**Action item**
Look for the string "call" in the listing below, then copy every line that has it.

**Source data**
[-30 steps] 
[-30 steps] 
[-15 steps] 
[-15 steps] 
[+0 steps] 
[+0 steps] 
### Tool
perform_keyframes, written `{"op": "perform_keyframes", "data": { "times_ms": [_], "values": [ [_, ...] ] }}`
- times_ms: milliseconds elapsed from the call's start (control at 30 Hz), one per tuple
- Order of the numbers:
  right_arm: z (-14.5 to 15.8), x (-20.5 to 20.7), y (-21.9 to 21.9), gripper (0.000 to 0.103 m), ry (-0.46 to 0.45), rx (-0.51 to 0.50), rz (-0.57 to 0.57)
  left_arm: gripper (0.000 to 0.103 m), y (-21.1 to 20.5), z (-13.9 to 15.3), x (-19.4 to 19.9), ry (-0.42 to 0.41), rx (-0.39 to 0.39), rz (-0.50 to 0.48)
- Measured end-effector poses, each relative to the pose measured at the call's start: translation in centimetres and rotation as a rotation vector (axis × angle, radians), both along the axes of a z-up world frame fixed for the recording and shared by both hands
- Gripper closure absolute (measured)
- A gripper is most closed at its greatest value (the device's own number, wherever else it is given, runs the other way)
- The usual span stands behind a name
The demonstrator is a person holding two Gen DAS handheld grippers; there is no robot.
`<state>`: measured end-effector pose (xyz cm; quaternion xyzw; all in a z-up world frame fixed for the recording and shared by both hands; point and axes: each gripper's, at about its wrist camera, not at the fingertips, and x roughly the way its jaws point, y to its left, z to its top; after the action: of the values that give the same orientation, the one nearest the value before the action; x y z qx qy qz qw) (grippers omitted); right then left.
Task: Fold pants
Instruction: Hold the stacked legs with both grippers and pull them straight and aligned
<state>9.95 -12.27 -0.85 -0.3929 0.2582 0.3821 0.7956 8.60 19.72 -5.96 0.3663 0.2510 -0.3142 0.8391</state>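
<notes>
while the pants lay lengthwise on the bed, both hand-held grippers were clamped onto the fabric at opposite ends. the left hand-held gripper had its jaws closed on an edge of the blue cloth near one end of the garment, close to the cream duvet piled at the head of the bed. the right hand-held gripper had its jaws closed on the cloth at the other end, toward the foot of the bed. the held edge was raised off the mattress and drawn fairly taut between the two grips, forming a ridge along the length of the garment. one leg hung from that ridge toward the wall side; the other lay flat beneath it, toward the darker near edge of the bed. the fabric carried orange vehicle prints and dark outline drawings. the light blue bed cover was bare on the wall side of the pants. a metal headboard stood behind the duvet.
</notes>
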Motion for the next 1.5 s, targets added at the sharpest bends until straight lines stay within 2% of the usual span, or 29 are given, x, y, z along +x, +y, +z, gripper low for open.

**Answer to this problem**
- times_ms: milliseconds elapsed from the call's start (control at 30 Hz), one per tuple
- Measured end-effector poses, each relative to the pose measured at the call's start: translation in centimetres and rotation as a rotation vector (axis × angle, radians), both along the axes of a z-up world frame fixed for the recording and shared by both hands

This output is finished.